> PROBLEM TO SOLVE: An exact copy is needed of the lines in the entries below from the line with "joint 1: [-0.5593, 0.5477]" up to and including the line with "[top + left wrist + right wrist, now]", and of nothing else. Leave the pictures out.

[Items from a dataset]
•••

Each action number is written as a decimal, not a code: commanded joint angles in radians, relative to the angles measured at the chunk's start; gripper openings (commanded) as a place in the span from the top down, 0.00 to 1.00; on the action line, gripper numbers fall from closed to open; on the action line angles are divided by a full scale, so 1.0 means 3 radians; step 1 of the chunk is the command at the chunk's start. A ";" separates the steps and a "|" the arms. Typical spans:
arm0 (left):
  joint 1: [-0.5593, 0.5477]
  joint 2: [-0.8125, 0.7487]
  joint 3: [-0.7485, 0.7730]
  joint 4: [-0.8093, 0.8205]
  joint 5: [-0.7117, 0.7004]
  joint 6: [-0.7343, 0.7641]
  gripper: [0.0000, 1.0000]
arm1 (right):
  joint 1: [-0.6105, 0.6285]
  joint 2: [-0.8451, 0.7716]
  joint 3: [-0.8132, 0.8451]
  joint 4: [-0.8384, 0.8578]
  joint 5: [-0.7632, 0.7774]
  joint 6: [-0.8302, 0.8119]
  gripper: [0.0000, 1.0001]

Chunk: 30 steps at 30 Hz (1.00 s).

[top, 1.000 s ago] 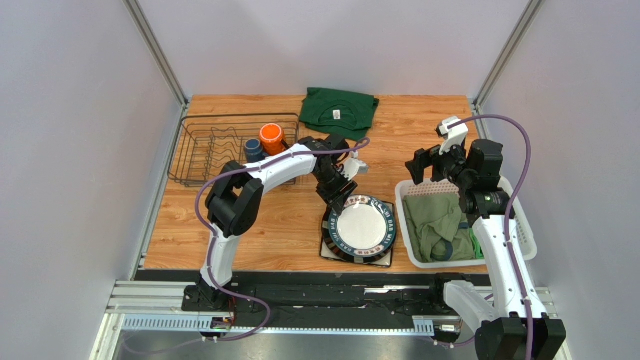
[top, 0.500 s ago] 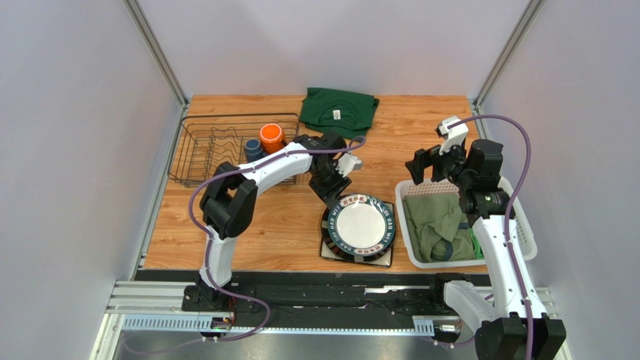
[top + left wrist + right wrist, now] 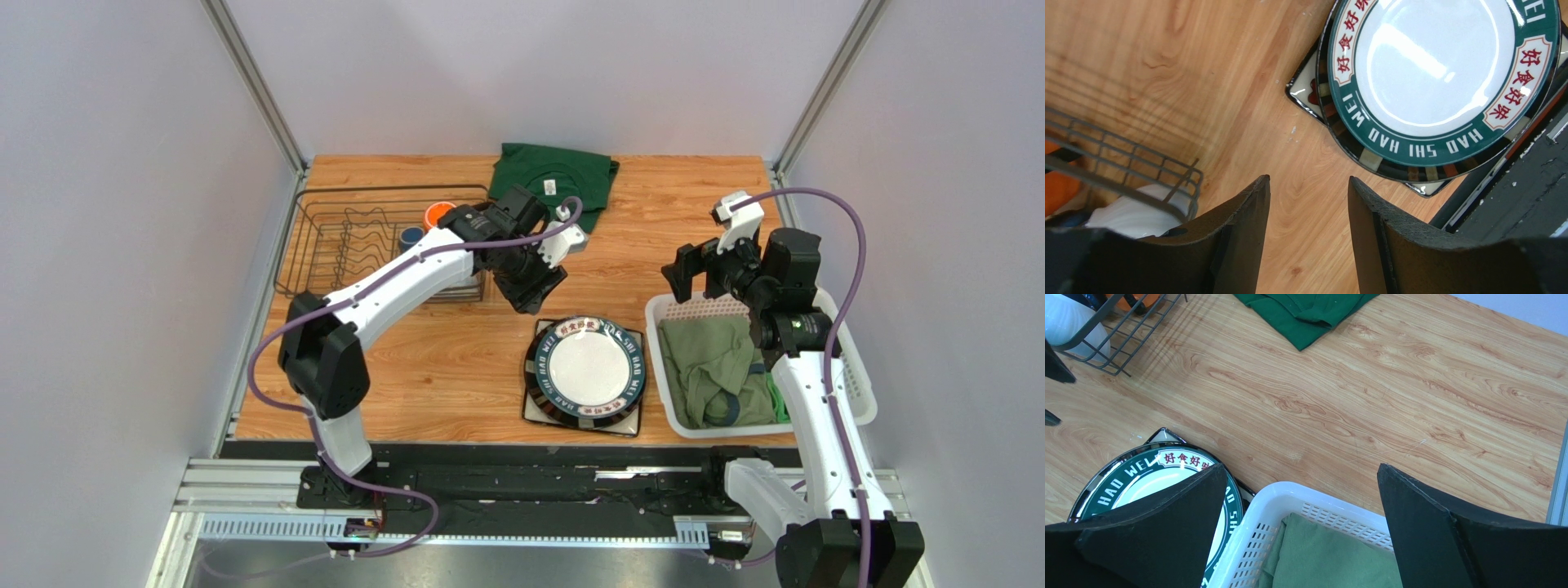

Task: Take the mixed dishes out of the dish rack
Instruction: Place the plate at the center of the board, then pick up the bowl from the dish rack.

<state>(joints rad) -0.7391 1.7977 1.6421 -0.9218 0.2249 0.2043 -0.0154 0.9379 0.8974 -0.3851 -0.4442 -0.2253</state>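
Observation:
The round dark-rimmed white-centred plate (image 3: 586, 371) lies flat on the square cream plate (image 3: 536, 412), of which only corners show, at the table's front middle. The dish rack (image 3: 356, 239) stands at the back left with the orange mug (image 3: 432, 216) and dark blue mug (image 3: 410, 235) in it. My left gripper (image 3: 525, 284) is open and empty, over bare wood between the rack's right end and the plates. The left wrist view shows the gripper (image 3: 1309, 187), round plate (image 3: 1438, 67), rack corner (image 3: 1125, 165) and white bowl (image 3: 1131, 217). My right gripper (image 3: 702, 279) is open and empty above the white basket.
A white plastic laundry basket (image 3: 859, 392) with olive-green cloth (image 3: 718, 361) stands at the right; its rim shows in the right wrist view (image 3: 1290, 496). A dark green shirt (image 3: 552, 181) lies folded at the back middle. The table's front edge runs just behind the plates.
My left gripper has drawn back from the round plate's rim, up and left toward the rack. The plate stays on the square plate. The right arm has not moved.

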 commanded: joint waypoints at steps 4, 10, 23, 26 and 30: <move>-0.0001 -0.0714 -0.0211 0.0035 -0.0340 0.0433 0.30 | 0.0000 -0.0084 0.0046 0.0062 -0.0033 -0.0016 0.01; 0.0152 -0.1144 -0.0534 0.0128 -0.0468 0.0638 0.22 | 0.0000 -0.0094 0.0051 0.0051 -0.0058 -0.0006 0.01; 0.0965 -0.1437 -0.0892 0.0307 -0.0310 0.1783 0.04 | 0.0000 -0.0094 0.0051 0.0056 -0.0079 -0.0001 0.01; 0.1098 -0.1370 -0.0867 0.0261 -0.0183 0.2095 0.04 | 0.0005 -0.0089 0.0046 0.0056 -0.0074 -0.0006 0.01; 0.1267 -0.1268 -0.0810 -0.0005 0.0129 0.2550 0.03 | 0.0000 -0.0084 0.0051 0.0051 -0.0069 -0.0011 0.01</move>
<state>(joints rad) -0.3992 1.4036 1.3754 -0.8764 0.1539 0.7811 -0.0154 0.9295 0.8974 -0.3855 -0.4553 -0.2253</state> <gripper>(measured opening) 0.965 0.993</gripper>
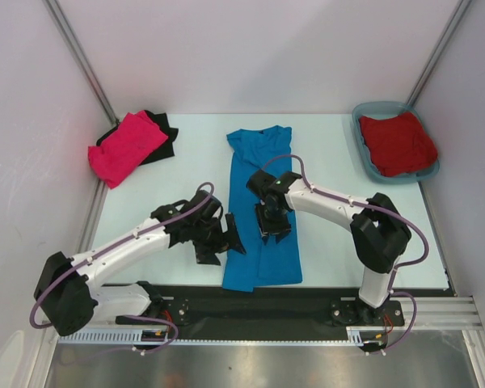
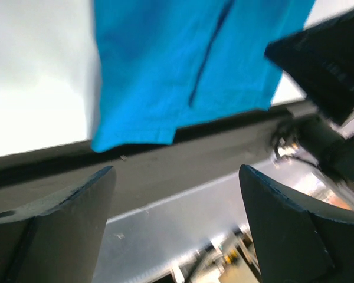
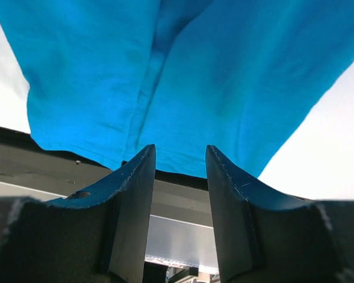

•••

> RESULT:
  joint 1: [-0.5593, 0.5477]
  joint 2: [-0.8125, 0.7487]
  joint 3: [-0.7485, 0.7730]
  joint 4: [-0.8093, 0.8205]
  joint 5: [-0.7117, 0.7004]
  joint 6: [-0.7343, 0.7641]
  gripper: [0.0000, 1.0000]
arm1 (right):
  joint 1: [-0.6105, 0.6285]
  joint 2: [-0.8451, 0.7716]
  joint 3: [-0.8132, 0.8451]
  joint 4: [-0.8384, 0.8578]
  joint 5: [-0.7632, 0.7774]
  joint 6: [-0.8302, 0.8119]
  gripper: [0.0000, 1.0001]

Chunk: 30 steps at 30 Hz (1.00 s).

[top, 1.000 s ago] 
[top, 0.500 s ago] 
[top + left wrist + right wrist, now] 

The given output is the complete response.